UK profit warnings spike amid surging costs

20 July 2022 Consultancy.uk

The number of profit warnings issued by UK-listed companies in the first six months of 2022 has risen by 66% compared to the same period one year before. The UK’s historic inflation rates seem to be at the heart of the change, with a record number of companies citing rising costs as the reason behind their warning.

While the ‘post-pandemic’ period was for the best part of the last three years used to suggest that Britain was on the cusp of some disease-free economic boom, things have played out very differently in the months since. While Covid-19 continues to leave a large portion of the workforce unable to work, stagnant wages and massive inflation have drastically reduced consumer spending power. Exacerbated by war in Ukraine, which has driven up the costs of fuel and daily essentials, growth has slowed to a trickle – and with HMRC’s pandemic-era debt recovery well under way, many firms are bracing for the worst.

As a result, new research from EY-Parthenon has found that the number of businesses announcing profit warnings has spiralled in early 2022. A profit warning is a statement issued by a company advising the stock market that profits will be lower than expected. UK-listed companies have put out 136 such warnings in the first half of 2022 – a rise of 66% on the number over the same period in 2021.  

Number of profit warnings by quarter

Alan Hudson, EY-Parthenon Partner and UK&I Turnaround and Restructuring Strategy Leader, commented, “Companies are facing a myriad of headwinds that will challenge even experienced management teams. Businesses will need to prepare for lower growth, tighter capital and significant market volatility in the coming months. As profit warnings and stress levels rise, we’re starting to see more companies issue multiple profit warnings and a return of companies approaching the ‘three warning rule’.”

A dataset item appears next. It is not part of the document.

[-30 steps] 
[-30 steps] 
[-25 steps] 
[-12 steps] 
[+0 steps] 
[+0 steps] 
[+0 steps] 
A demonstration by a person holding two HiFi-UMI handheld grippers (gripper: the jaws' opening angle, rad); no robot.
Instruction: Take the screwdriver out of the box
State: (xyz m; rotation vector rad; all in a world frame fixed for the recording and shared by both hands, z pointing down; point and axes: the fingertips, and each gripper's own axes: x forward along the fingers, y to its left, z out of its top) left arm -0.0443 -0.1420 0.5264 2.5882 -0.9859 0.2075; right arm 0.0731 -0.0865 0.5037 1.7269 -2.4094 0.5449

Of the problems businesses are facing, the biggest currently seems to be spiralling inflation. EY-Parthenon found that cost and supply chain issues were the most common causes behind profit warnings – though as consumer spending power falls further, that is likely to become even more of a sticking point.

Illustrating this, a record 58% of companies cited rising costs as one of the main reasons behind the warning in the second quarter of 2022 – a rise from the already alarming 43% in the first three months of the year. But half of all the profit warnings issued in the year’s first half came from UK-listed companies in consumer-facing sectors, compared with one-third in the same period last year.

Number of profit warnings by sector

Amber Mace, UK&I Consumer Products & Retail Sector Leader, warned, “Consumers carried record levels of savings, built up over the pandemic, into 2022. This initially supported sales, but rising prices and a gloomier outlook have held back demand and consumer confidence since then. Our recent EY Future Consumer Index found that 37% of low and middle-income consumers are now only purchasing the essentials, compared to 26% in February 2022. The data underlines the significant difficulty companies face when trying to pass price increases on to consumers who are reducing their spending levels, which, in turn, is creating tensions along the supply chain and leading to high levels of unsold stock.”

Reflecting this scaling back on non-essential spending, the FTSE sectors with the highest number of warnings in the second quarter of 2022 were travel and leisure – accounting for eight of them. Having already been devastated by the lockdown months, these sectors were depending on being able to bounce back with returning demand in 2022 – but that has not manifested at anything like the rate needed.

Meanwhile, retailers and drug and grocery Stores both saw seven profit warnings issues. All of these which were significantly affected by rising costs, supply chain issues and staff shortages. In response, firms are also developing robust plans to manage cost inflation and have strong processes in place around cash management and inventory visibility to minimise costly write-offs. Should the crisis deepen further, however, it remains to be seen how far scaling back in this way can actually protect bottom-lines.